Natural Language Generation by Hierarchical Decoding with Linguistic Patterns
This work addresses a specific bottleneck in NLG for dialogue systems, offering an incremental improvement in efficiency and performance.
The paper tackles the problem of generating complex and long sentences in natural language generation (NLG) for spoken dialogue systems by introducing a hierarchical decoding model based on linguistic patterns, which outperforms traditional encoder-decoder models with a smaller model size.
Natural language generation (NLG) is a critical component in spoken dialogue systems. Classic NLG can be divided into two phases: (1) sentence planning: deciding on the overall sentence structure, (2) surface realization: determining specific word forms and flattening the sentence structure into a string. Many simple NLG models are based on recurrent neural networks (RNN) and sequence-to-sequence (seq2seq) model, which basically contains an encoder-decoder structure; these NLG models generate sentences from scratch by jointly optimizing sentence planning and surface realization using a simple cross entropy loss training criterion.

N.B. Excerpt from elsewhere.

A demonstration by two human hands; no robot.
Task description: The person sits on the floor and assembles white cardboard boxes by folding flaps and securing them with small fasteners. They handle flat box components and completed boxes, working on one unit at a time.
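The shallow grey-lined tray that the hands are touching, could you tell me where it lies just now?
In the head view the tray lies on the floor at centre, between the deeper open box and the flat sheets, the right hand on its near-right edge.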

However, the simple encoder-decoder architecture usually suffers from generating complex and long sentences, because the decoder has to learn all grammar and diction knowledge. This paper introduces a hierarchical decoding NLG model based on linguistic patterns in different levels, and shows that the proposed method outperforms the traditional one with a smaller model size. Furthermore, the design of the hierarchical decoding is flexible and easily-extensible in various NLG systems.